RECORDS FOR THIS TASK –
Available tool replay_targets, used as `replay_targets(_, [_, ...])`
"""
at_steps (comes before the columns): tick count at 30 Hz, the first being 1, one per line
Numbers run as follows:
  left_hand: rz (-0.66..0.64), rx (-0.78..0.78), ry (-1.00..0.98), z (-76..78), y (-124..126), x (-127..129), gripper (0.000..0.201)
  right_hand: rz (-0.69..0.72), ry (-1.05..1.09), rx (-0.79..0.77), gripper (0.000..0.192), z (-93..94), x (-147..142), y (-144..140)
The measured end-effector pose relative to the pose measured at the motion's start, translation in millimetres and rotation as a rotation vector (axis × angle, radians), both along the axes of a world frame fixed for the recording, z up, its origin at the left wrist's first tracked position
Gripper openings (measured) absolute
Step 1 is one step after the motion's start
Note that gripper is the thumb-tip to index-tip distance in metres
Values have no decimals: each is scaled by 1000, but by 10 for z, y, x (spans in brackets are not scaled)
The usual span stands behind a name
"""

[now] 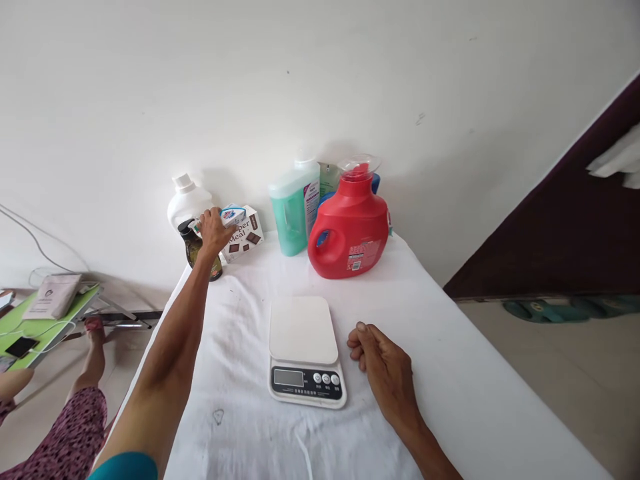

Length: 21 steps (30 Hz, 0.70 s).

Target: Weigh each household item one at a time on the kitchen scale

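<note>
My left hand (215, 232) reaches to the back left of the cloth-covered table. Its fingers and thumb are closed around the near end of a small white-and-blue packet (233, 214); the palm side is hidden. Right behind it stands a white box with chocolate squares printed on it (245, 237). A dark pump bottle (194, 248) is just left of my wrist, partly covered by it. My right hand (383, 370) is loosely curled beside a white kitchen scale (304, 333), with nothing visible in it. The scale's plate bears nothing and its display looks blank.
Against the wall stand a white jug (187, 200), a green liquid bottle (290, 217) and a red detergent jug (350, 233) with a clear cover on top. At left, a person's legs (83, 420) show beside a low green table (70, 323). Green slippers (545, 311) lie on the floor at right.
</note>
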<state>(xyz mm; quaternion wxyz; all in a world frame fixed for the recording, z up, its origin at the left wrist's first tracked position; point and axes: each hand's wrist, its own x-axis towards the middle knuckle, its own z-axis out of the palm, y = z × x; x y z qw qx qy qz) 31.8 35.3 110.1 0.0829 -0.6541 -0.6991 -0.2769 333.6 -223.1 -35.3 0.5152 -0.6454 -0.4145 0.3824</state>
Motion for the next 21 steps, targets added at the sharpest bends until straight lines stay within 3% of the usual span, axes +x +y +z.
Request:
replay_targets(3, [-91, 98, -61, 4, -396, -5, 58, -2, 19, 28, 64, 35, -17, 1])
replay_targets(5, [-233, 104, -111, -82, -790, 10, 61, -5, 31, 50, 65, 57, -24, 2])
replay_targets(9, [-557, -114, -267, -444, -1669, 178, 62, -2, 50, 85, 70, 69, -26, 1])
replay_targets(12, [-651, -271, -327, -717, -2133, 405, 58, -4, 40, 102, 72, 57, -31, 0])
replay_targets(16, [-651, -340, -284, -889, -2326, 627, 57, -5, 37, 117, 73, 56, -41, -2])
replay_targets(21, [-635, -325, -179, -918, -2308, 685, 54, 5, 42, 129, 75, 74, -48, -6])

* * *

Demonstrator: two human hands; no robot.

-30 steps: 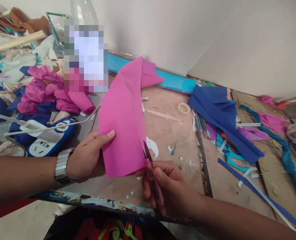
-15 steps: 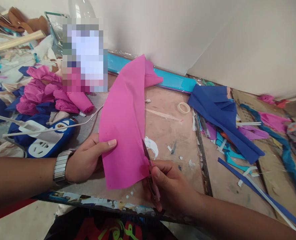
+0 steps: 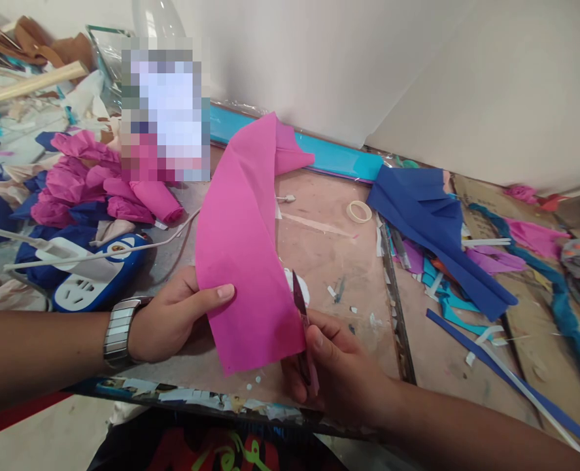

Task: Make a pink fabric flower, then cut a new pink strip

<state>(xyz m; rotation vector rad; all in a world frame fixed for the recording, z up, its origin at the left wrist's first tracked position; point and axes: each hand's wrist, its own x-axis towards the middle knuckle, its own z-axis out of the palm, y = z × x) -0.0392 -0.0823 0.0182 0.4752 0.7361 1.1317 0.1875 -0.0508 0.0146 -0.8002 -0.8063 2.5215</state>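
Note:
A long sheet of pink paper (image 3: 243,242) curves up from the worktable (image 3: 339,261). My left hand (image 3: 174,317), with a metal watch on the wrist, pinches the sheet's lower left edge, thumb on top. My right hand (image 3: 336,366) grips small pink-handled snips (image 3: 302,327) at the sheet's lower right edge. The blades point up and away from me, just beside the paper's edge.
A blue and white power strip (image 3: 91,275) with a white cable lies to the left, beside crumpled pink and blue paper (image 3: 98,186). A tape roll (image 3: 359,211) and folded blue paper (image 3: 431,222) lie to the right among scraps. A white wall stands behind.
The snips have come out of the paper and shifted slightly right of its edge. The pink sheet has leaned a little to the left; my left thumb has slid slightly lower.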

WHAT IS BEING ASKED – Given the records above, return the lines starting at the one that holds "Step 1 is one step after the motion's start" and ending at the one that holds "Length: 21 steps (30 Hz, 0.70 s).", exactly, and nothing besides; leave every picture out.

TASK RESULT –
Step 1 is one step after the motion's start
Note that gripper is the thumb-tip to index-tip distance in metres
Values have no decimals: each is scaled by 1000, but by 10 for z, y, x (spans in brackets are not scaled)
The usual span stands behind a name
"""

[now] 

Length: 21 steps (30 Hz, 0.70 s).

Nothing more belongs to this answer.